YOUR ASSIGNMENT
Taking the first line of the listing as the start and the line containing "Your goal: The" as the end, reproduce everything in between exactly, both ends included.

DATA SHOWN
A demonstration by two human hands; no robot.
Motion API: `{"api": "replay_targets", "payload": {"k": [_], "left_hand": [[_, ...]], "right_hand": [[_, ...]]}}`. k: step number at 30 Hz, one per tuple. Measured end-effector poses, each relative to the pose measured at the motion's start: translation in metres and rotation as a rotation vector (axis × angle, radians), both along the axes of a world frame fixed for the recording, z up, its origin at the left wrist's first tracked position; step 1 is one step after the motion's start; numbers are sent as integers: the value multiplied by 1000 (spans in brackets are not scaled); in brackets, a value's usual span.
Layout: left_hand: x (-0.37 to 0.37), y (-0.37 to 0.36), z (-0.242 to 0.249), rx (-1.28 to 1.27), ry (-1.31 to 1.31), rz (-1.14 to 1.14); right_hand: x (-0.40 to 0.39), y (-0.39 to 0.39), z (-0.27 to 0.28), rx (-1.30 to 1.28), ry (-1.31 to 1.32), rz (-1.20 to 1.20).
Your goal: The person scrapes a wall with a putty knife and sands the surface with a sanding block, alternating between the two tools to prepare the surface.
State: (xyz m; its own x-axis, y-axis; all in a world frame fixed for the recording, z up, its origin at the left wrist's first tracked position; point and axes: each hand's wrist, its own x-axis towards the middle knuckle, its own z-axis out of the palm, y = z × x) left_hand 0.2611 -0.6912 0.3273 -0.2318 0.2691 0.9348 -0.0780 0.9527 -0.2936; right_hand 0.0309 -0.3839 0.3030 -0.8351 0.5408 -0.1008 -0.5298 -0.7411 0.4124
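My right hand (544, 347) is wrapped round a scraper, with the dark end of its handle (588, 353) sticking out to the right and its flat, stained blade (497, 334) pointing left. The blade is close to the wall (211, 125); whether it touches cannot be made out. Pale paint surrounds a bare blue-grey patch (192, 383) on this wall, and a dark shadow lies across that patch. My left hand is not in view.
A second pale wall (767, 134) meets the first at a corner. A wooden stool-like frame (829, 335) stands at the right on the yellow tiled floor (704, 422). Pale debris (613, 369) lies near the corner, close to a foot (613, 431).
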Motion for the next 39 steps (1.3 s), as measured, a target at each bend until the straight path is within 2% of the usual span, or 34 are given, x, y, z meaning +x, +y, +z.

ANSWER BOX
A demonstration by two human hands; no robot.
Motion API: `{"api": "replay_targets", "payload": {"k": [_], "left_hand": [[_, ...]], "right_hand": [[_, ...]]}}`. k: step number at 30 Hz, one per tuple. Measured end-effector poses, each relative to the pose measured at the motion's start: translation in metres and rotation as a rotation vector (axis × angle, radians), both along the axes of a world frame fixed for the recording, z up, its origin at the left wrist's first tracked position; step 1 is one step after the motion's start; numbers are sent as integers: the value multiplied by 1000 (spans in brackets are not scaled); in brackets, a value's usual span.
Layout: left_hand: x (-0.37 to 0.37), y (-0.37 to 0.36), z (-0.242 to 0.249), rx (-1.28 to 1.27), ry (-1.31 to 1.31), rz (-1.14 to 1.14); right_hand: x (-0.40 to 0.39), y (-0.39 to 0.39), z (-0.27 to 0.28), rx (-1.30 to 1.28), ry (-1.31 to 1.32), rz (-1.20 to 1.20).
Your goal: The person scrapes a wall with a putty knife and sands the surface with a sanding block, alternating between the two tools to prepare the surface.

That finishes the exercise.